But the Federation may be able to claim at least some part of a disease-fighting victory here in sector 001. More specifically, my home: the Canadian province of British Columbia.

While COVID-19 is still surging in many places, B.C.’s curve-flattening success has been hailed around the world, earning kudos from news outlets including CNN and the New York Times.

Much of the credit goes to the province’s dedicated, experienced public health officials and courageous frontline workers. But officials and workers in other jurisdictions are just as skilled, brave, and dedicated. Their advice, though, often went unheeded until the virus had already tightened its grip in those communities.

The difference may lie in the fact that the leader of BC’s government, Premier John Horgan, is also arguably the province’s most prominent Star Trek fan.

The Trekkie in the command chair

Horgan was hooked on the show from an early age. “The Pollyanna view that we can all work together to a better outcome — all faiths, all ethnicities — that appealed to me,” he told a columnist after taking the reins of BC’s left-wing New Democratic Party (NDP).
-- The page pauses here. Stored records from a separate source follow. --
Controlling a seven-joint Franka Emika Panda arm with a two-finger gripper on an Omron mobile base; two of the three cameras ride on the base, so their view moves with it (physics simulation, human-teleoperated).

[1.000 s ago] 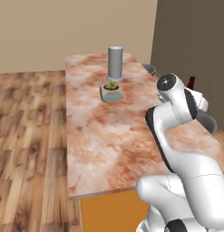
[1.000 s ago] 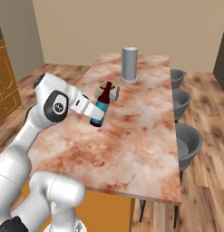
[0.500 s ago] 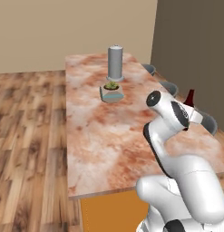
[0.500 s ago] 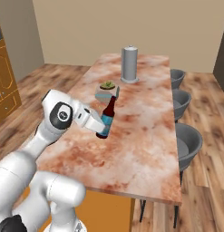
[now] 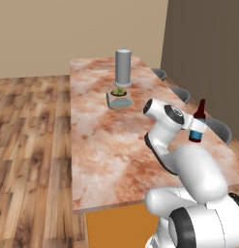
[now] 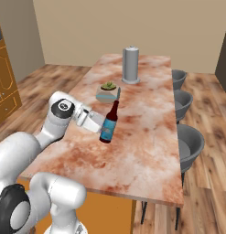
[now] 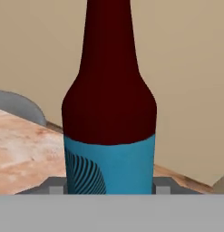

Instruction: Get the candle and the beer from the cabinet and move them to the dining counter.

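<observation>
The long reddish marble tabletop fills frame centre. The hand grips the dark brown blue-labelled beer bottle upright, just above it. Step: placing the beer. Next: lower, then release.

The beer is dark brown glass with a blue label bearing thin dark curved stripes. The counter has a reddish-beige mottled marble top on an orange base. The cylinder and chairs are grey.
</observation>
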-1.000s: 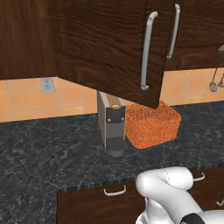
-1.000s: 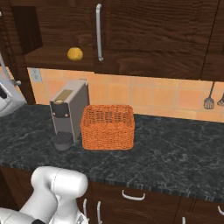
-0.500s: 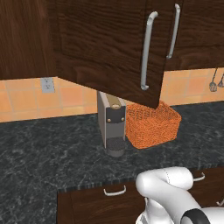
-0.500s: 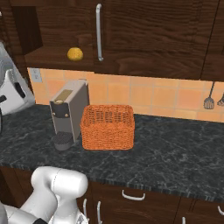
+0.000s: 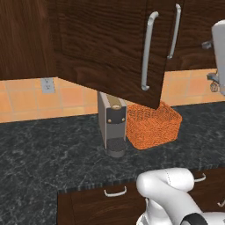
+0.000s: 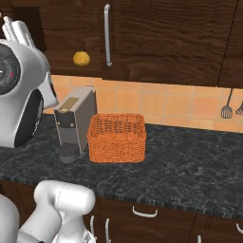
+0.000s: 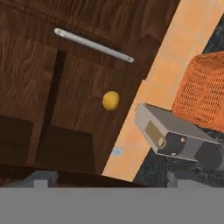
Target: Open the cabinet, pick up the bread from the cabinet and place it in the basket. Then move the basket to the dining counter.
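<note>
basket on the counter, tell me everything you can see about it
The basket is orange, a woven open mesh, rectangular with slightly flared sides and an open top. Nothing shows inside it. It stands upright on the black speckled counter, against the orange tiled backsplash, just right of the grey coffee machine; whether the two touch cannot be told. It sits below the dark wood cabinet, where the bread lies in the open part.
</note>
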Controlling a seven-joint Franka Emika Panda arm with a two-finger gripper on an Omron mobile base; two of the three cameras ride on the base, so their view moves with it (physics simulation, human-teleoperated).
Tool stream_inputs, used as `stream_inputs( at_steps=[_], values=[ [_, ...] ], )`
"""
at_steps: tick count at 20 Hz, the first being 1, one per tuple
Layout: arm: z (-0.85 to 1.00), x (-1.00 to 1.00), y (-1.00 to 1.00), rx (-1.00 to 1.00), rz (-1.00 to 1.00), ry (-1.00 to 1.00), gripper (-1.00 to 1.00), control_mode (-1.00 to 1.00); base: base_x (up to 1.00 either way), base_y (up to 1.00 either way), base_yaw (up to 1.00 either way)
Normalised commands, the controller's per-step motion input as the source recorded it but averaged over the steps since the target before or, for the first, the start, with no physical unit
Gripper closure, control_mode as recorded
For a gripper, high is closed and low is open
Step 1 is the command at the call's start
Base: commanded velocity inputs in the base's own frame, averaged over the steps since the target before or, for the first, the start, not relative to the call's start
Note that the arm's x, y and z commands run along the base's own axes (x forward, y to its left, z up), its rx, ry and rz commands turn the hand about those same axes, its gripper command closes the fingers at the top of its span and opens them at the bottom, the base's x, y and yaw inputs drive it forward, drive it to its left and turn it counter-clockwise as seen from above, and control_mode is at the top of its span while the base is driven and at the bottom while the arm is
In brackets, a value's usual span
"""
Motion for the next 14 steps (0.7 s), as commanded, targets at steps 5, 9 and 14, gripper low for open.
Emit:
stream_inputs(
  at_steps=[5,9,14],
  values=[
    [-0.35,0.85,0.76,0.15,0.18,0.06,-1.00,-1.00,0.00,0.00,0.00],
    [-0.03,0.43,0.59,0.24,0.35,0.12,-1.00,-1.00,0.00,0.00,0.00],
    [0.00,0.09,0.38,0.21,0.44,0.05,-1.00,-1.00,0.00,0.00,0.00]
  ],
)
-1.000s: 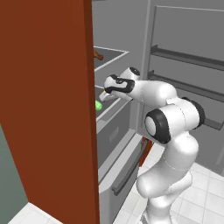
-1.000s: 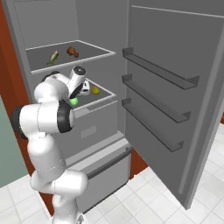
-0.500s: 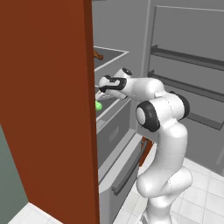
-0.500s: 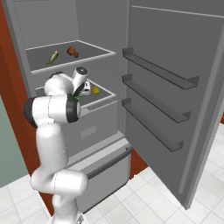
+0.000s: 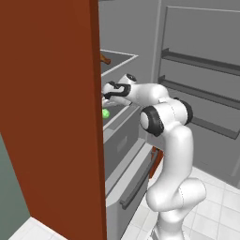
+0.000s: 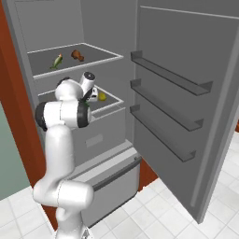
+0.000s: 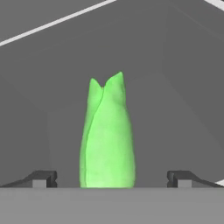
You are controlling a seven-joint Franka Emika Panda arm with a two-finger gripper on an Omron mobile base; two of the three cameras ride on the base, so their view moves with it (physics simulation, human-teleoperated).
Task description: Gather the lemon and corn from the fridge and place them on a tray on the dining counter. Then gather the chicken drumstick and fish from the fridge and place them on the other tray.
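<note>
A green corn in its husk stands straight ahead in the hand view, between my two finger tips, which are wide apart and do not touch it. My gripper is open, inside the fridge over the lower shelf, just above the corn. On that same shelf, right of my hand, lies the yellow lemon. The brown chicken drumstick and the greenish fish lie on the upper shelf.
The fridge door stands open to the right with three rails. A tall brown panel walls off the left side. Closed grey drawers sit below the shelves. White tiled floor lies in front.
My arm has folded in closer to the fridge and the hand has pushed slightly deeper toward the corn. The gripper has stayed open, and the food has not moved.
</note>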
He’s known for leaning out of his office window and playfully heckling fellow politicians, telling one who walked by one day in a red outfit that she was lucky this wasn’t an away mission. One wall of his office bears a framed picture of Kirk, Picard, Janeway, Sisko, and Archer along with a plaque reading “Engage: Stardate 2017.07.18” — the date his government was sworn in. And while he has a deep-seated affection for all things Trek, his favorite captain is Janeway.

In short, the government of British Columbia is led by someone who spent his formative years — and his adult life — immersed in Federation space. And it turns out that’s pretty good preparation for navigating an unprecedented crisis.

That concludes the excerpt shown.